PROBLEM DETAILS
Copy out all lines of the records in which the word "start" appears.

(Items listed in a dataset)
☆ ☆ ☆ ☆ ☆ ☆ ☆

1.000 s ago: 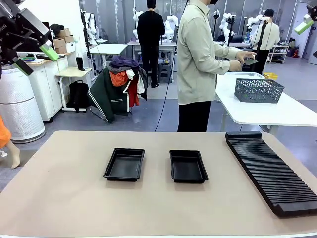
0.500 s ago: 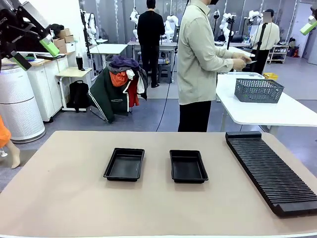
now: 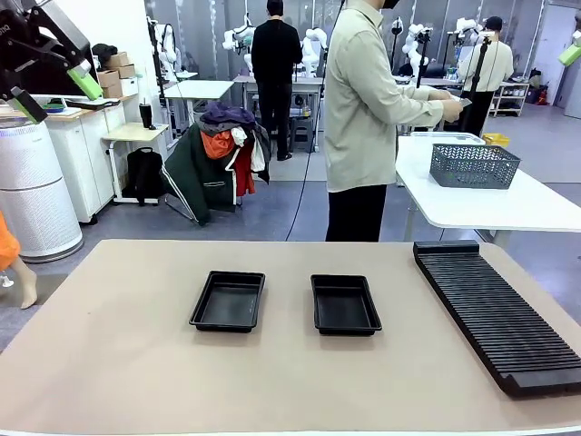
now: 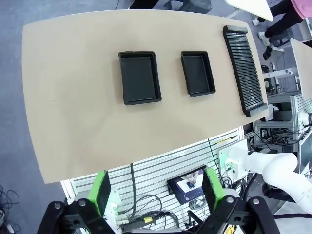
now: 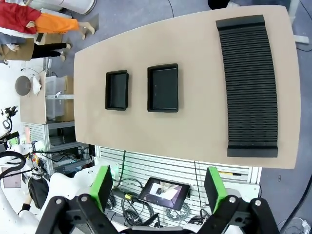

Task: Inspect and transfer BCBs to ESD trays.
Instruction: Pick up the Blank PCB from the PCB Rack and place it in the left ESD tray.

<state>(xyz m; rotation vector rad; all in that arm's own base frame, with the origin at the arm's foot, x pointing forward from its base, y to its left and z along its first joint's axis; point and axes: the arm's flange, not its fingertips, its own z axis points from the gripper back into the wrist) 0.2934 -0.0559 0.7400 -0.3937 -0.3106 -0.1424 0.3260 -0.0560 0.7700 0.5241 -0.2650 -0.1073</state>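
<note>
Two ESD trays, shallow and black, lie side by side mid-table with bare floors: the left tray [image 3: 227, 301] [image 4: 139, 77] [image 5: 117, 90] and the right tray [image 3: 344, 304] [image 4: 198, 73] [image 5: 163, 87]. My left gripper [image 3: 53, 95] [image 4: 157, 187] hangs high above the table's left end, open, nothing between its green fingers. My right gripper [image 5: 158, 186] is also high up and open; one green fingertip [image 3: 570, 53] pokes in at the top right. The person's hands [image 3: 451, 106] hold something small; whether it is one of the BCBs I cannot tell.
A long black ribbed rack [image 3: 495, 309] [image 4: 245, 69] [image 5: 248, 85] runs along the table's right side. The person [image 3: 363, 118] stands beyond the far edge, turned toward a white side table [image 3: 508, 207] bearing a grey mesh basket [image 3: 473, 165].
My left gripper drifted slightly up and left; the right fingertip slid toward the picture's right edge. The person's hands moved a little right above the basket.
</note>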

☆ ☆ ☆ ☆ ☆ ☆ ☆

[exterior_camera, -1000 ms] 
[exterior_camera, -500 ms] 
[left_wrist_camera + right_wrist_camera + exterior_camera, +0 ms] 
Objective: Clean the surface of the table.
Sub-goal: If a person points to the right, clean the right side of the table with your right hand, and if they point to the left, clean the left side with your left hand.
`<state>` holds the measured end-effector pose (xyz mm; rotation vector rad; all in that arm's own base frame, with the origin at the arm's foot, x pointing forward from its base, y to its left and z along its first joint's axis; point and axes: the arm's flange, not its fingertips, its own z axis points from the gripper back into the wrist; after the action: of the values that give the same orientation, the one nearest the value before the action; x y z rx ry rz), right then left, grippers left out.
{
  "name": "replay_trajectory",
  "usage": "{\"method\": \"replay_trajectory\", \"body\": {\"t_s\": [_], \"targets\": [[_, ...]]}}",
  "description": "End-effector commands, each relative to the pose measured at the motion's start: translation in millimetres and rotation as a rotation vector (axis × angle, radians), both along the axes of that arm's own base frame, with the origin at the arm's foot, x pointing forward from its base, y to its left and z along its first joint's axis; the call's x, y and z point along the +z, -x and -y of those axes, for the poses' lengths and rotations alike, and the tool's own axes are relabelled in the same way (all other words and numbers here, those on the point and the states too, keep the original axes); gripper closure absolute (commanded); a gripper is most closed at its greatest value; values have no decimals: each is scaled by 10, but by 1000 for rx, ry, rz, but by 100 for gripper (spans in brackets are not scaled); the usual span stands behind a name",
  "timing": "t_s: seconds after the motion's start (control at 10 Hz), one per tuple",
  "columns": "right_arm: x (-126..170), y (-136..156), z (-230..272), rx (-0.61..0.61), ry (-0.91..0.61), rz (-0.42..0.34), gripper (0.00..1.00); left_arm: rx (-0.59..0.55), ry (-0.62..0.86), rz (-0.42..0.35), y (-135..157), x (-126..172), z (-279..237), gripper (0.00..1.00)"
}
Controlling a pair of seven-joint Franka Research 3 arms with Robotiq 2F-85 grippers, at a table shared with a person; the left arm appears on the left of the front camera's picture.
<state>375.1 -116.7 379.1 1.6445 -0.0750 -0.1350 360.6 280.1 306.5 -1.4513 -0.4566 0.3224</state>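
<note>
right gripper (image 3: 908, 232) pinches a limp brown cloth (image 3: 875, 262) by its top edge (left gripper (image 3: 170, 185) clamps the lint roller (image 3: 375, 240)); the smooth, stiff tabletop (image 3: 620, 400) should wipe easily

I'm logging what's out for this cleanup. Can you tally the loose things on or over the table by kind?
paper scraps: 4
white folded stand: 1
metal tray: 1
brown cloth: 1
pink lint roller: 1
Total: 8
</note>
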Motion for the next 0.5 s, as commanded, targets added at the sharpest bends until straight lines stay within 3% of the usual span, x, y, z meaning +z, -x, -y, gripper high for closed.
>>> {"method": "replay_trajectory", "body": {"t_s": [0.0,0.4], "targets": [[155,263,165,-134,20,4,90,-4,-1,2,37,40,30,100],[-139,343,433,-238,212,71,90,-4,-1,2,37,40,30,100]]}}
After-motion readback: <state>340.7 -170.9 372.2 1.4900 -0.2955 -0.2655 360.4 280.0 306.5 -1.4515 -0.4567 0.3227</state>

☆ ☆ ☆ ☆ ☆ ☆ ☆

SOLUTION FOR THIS EXERCISE
  "description": "End-effector commands, each relative to the pose measured at the motion's start: translation in millimetres and rotation as a rotation vector (axis × angle, radians), both along the axes of that arm's own base frame, with the origin at the arm's foot, x pointing forward from its base, y to its left and z along its first joint's axis; the call's x, y and z point along the +z, -x and -y of those axes, for the poses' lengths and rotations alike, and the tool's own axes are relabelled in the same way (all other words and numbers here, those on the point and the states too, keep the original axes); gripper closure absolute (commanded); a gripper is most closed at its greatest value; values have no decimals: each is scaled by 10, but by 1000 for rx, ry, rz, but by 100 for gripper (spans in brackets are not scaled); the usual span stands behind a name",
  "timing": "t_s: seconds after the motion's start (control at 10 Hz), one per tuple",

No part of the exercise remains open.